Troops with air cover fought rebels for control of a television centre in Syria’s commercial capital Aleppo as clashes also raged in Damascus yesterday, a watchdog reported.
Loud explosions shook Aleppo as fighter jets and helicopter gunships flew over the northern city and rebels attempted to storm the state TV building, the Syrian Observatory for Human Rights said.
State media said the army defended the site from “mercenary terrorist groups.”
In Damascus, the Observatory reported that the southern suburb of Tadamun was hit by some of the “most violent” shelling that it has seen since government forces launched a huge offensive against rebels in the capital last month.
The violence, which yesterday killed at least 13 people across the country, has been relentless, with the international community struggling to find common ground on ending the nearly 17-month conflict.

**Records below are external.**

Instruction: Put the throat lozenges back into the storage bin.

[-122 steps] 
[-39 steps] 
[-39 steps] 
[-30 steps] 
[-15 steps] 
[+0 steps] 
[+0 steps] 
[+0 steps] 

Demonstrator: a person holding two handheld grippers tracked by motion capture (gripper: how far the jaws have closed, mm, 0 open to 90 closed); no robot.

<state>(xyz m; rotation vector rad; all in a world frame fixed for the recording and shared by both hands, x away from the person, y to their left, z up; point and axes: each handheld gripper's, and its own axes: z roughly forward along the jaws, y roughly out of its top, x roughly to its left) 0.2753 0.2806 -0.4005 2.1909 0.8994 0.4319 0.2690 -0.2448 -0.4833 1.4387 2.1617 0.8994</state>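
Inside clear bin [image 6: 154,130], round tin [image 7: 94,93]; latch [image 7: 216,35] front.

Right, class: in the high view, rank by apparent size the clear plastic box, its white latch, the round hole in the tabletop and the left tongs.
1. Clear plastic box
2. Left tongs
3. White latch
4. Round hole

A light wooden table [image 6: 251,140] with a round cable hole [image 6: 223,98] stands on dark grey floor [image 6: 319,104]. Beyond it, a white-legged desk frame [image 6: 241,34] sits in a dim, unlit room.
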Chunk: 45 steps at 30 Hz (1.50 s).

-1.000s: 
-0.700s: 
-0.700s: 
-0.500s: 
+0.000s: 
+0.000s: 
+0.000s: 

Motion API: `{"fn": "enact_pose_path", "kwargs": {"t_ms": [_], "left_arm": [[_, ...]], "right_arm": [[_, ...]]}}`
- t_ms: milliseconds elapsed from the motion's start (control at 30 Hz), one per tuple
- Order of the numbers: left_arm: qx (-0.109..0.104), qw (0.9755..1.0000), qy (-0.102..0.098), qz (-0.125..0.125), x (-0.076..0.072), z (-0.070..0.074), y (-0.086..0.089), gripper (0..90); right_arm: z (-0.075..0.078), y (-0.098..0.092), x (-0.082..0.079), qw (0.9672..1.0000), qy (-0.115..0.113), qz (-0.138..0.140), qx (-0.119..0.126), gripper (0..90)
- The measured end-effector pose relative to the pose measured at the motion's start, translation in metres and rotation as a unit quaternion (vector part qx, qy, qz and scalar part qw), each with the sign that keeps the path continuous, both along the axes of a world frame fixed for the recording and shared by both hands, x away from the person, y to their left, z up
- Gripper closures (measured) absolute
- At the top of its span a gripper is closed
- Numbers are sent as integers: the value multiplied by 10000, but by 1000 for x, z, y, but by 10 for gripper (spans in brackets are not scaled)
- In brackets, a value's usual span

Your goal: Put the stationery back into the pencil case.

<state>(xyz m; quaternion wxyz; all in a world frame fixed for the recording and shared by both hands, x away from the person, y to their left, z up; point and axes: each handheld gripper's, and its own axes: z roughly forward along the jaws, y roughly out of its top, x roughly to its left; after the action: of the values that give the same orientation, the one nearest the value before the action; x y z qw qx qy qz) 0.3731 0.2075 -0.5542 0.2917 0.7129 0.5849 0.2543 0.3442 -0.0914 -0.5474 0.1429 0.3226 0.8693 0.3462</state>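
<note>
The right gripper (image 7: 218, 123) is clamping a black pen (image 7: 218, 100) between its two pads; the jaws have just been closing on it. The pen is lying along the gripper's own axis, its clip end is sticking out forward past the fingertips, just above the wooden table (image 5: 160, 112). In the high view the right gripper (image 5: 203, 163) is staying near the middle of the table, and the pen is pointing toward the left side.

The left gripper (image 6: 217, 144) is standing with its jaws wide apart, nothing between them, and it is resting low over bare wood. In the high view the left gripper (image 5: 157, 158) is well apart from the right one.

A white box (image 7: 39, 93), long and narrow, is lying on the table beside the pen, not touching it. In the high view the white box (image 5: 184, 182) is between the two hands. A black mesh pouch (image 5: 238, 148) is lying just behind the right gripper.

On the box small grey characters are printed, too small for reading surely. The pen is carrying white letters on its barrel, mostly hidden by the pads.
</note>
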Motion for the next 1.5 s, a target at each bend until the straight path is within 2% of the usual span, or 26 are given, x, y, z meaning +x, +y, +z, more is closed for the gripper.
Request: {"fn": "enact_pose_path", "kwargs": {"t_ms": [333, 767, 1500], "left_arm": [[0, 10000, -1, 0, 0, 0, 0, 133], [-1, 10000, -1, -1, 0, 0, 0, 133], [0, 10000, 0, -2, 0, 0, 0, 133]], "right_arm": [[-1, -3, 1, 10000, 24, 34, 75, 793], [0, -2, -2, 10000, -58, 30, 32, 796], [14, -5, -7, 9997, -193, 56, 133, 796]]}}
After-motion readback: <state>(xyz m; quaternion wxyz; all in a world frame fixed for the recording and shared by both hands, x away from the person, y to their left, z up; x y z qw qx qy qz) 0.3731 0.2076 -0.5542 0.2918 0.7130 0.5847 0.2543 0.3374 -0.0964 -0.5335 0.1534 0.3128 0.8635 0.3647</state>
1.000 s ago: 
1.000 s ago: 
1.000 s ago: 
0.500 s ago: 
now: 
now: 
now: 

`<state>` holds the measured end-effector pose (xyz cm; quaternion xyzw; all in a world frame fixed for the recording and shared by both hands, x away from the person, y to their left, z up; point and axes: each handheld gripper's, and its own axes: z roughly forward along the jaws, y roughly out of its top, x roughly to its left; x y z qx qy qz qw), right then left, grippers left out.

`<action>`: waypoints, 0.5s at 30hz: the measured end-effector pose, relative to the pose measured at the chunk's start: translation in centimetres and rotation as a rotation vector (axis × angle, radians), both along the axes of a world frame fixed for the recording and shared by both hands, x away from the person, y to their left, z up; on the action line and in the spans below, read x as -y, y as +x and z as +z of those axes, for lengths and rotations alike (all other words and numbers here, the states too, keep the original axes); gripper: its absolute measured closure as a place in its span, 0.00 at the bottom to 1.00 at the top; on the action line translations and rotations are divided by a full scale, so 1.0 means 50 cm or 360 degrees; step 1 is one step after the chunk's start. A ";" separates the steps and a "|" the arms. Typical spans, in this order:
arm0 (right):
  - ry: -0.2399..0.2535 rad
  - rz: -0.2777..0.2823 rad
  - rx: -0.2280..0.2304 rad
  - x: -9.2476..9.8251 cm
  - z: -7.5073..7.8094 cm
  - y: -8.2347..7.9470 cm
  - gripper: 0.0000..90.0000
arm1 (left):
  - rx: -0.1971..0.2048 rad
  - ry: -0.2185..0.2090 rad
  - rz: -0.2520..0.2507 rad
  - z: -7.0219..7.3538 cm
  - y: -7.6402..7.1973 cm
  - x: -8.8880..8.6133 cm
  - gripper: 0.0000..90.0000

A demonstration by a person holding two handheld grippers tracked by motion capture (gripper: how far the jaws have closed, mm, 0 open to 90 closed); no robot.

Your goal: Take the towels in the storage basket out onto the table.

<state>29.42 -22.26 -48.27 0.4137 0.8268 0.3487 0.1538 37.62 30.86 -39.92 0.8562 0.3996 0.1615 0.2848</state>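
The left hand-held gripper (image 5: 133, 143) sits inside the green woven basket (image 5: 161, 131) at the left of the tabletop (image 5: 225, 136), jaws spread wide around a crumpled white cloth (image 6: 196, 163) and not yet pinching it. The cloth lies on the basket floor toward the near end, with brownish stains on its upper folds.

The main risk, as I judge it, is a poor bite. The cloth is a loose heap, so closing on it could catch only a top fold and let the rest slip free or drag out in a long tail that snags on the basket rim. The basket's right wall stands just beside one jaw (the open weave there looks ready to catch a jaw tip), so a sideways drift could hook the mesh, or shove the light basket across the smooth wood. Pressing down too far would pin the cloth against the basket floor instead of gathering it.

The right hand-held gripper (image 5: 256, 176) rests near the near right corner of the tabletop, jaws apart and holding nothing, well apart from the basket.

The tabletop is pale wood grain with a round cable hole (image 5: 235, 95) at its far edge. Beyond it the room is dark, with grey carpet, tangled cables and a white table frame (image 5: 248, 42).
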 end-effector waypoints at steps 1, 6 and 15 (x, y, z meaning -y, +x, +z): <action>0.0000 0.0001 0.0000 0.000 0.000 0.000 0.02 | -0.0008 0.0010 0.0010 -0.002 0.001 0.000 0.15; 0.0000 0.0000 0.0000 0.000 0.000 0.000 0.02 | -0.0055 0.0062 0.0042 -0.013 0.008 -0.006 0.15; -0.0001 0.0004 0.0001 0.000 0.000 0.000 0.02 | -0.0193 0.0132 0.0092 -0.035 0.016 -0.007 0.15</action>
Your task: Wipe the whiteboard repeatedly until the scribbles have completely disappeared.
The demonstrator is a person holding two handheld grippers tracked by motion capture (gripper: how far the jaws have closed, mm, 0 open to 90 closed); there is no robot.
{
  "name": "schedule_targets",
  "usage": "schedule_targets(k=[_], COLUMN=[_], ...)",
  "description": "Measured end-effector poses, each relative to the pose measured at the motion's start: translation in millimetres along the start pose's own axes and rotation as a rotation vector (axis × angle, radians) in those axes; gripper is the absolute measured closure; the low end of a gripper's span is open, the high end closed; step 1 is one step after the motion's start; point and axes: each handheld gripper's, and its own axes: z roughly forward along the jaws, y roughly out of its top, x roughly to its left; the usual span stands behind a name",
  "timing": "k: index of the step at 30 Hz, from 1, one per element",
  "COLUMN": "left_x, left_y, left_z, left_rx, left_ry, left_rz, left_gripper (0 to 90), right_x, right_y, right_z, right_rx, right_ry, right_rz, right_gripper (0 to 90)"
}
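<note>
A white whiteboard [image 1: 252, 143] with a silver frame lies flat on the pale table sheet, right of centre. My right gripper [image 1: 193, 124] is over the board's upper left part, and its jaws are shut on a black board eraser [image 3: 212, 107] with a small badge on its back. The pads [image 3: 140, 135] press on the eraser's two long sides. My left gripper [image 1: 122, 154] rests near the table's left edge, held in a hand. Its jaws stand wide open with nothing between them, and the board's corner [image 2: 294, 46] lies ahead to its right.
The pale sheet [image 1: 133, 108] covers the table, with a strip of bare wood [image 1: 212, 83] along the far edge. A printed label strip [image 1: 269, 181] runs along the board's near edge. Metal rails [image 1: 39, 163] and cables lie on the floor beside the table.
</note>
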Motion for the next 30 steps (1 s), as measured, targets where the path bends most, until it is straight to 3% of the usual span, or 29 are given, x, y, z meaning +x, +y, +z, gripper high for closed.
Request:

On Friday, 84 peopled died around the country — 46 civilians, 19 rebels and 19 soldiers, the Observatory said.
UN Secretary General Ban Ki-moon warned world powers that they must overcome their rivalries to put an end to what he described as a “proxy war” in Syria.
The secretary general spoke ahead of a UN General Assembly vote that overwhelmingly condemned the Security Council for its failure to act and the regime of Syrian President Bashar al-Assad for using “heavy weapons”.
Ban evoked the UN’s failure in the 1995 Srebrenica massacre in Bosnia and warned the divided council “the immediate interests of the Syrian people must be paramount over any larger rivalries of influence.”
The UN leader said growing radicalization and extremism had been predicted at the start of the conflict in March last year.
The Security Council had become paralyzed by divisions over Syria, Ban said, adding: “Now, with the situation having worsened, they must again find common ground.”
After his address, the General Assembly overwhelmingly passed a Saudi-drafted resolution criticizing the Council’s failure to act and condemning al-Assad’s use of heavy weapons.
The resolution said members deplored “the Security Council failure to agree on measures” to make Damascus carry out UN demands to end the bloodshed.
Condeming the regime’s use of “heavy weapons including indiscriminate shelling from tanks and helicopters,” it passed by a vote of 133-12, with 31 abstentions.
“Despite the continued opposition of an increasingly isolated minority, the overwhelming majority of UN members clearly stands resolutely with the Syrian people,” US Ambassador Susan Rice said after the vote.
However, Russian Ambassador Vitaly Churkin warned it gave “blatant” support to Syrian rebels and that its backers were the countries providing “mercenaries and arms” to the opposition.
China’s deputy ambassador, Wang Min, said pressuring only the Syrian government will “cause further escalation of the turmoil and let the crisis spill over to other countries in the region.”
Russia and China have so far vetoed three Security Council resolutions on Syria.
Syria strongly opposed the resolution and its UN envoy, Bashar Jafaari, accused Saudi Arabia, Qatar and other Gulf states of arming rebel groups.
The head of the opposition Syrian National Council said the resolution showed al-Assad’s regime had lost legitimacy.
“This vote confirms that... the international community does not believe in its legitimacy anymore,” said SNC director Abdel Basset Sayda, adding that the rebels would not pull out of Aleppo.
A Syrian security official said troops were “testing the terrorists’ defense systems [in Aleppo] before annihilating them by carrying out a surgical operation.”